Let’s look at the Statefulset:

apiVersion: apps/v1
kind: StatefulSet
metadata:
  name: web
spec:
  serviceName: "nginx"
  replicas: 2
  selector:
    matchLabels:
      app: nginx
  template:
    metadata:
      labels:
        app: nginx
    spec:
      containers:
        - name: nginx
          image: registry.k8s.io/nginx-slim:0.8
          ports:
            - containerPort: 80
              name: web
          volumeMounts:
            - name: www
              mountPath: /usr/share/nginx/html
  volumeClaimTemplates:
    - metadata:
        name: www
      spec:
        accessModes: ["ReadWriteOnce"]
        resources:
          requests:
            storage: 1Gi

In the yaml file of a Statefulset, we need to specify the headless service we created before, and similar to a deployment, we specify replicas and a template for the pods. Other than that, we provide a volumeClaimTemplate for PersistentVolumeClaims.
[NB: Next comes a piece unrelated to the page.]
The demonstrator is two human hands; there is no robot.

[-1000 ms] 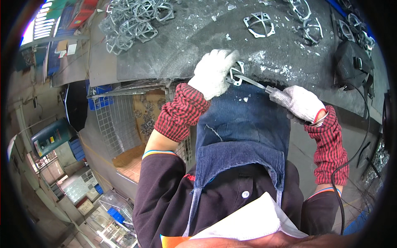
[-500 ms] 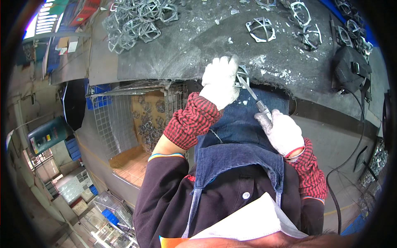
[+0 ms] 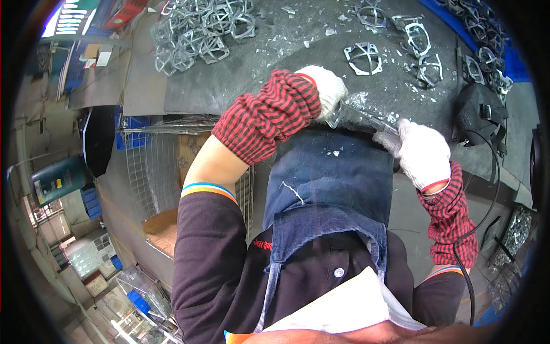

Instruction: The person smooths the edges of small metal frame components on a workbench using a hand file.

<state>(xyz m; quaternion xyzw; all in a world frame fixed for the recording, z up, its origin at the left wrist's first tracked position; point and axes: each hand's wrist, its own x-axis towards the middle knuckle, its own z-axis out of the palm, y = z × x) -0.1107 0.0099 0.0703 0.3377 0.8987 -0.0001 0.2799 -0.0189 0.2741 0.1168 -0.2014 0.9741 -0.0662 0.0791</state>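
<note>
My left hand (image 3: 327,90), in a white glove, is closed on a silver ring-shaped metal casting (image 3: 334,118) at the workbench's near edge. Only a small part of the casting shows below the glove. My right hand (image 3: 421,150), also gloved, is wrapped round the handle of a narrow file-like tool (image 3: 375,121). Its thin metal blade points left and reaches the casting; the tip is hard to make out. Red-and-black checked sleeve covers lie over both wrists.
A heap of similar castings (image 3: 209,34) sits at the far left of the grey bench mat (image 3: 258,63). Several single castings (image 3: 363,59) and light flakes lie farther right. A black bag (image 3: 482,112) with a cable is at the right. A wire cage (image 3: 137,172) stands below the bench.
My left hand has moved slightly right, its forearm swinging up and wrist turning over. My right hand has moved right and up, and the tool now lies flatter against the casting.
</note>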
The claims and its PersistentVolumes will be created automatically by the Statefulset.
Let’s apply the yaml file and take a closer look at what the Statefulset creates.

kubectl apply -f stateful-application.yaml

Let’s look at the pods created.

kubectl get pods

alt text

We see that each pod has a unique identifier, the number behind the pod, which is maintained across rescheduling and restarting. This allows each pod to be accessed via a stable hostname. We can test it for the web-0 pod like this:

kubectl run -i --rm debug --image=busybox --restart=Never -- nslookup web-0.nginx.default.svc.cluster.local

alt text

A debug pod is used to test the DNS connection and is deleted afterwards. We are using the FQDN (Fully Qualified Domain Name) here, which is web-0.nginx.default.svc.cluster.local. (Format: <pod-name>.<headless-svc-name>.<namespace>.svc.cluster.local) The nslookup command gives us the IP from the web-0 pod, which means the command worked and we can connect to the pod via DNS.

Another fact is that the pods will be scheduled in the order of the number assigned to them. For example, web-0 is scheduled and created first, and then web-1, and so on.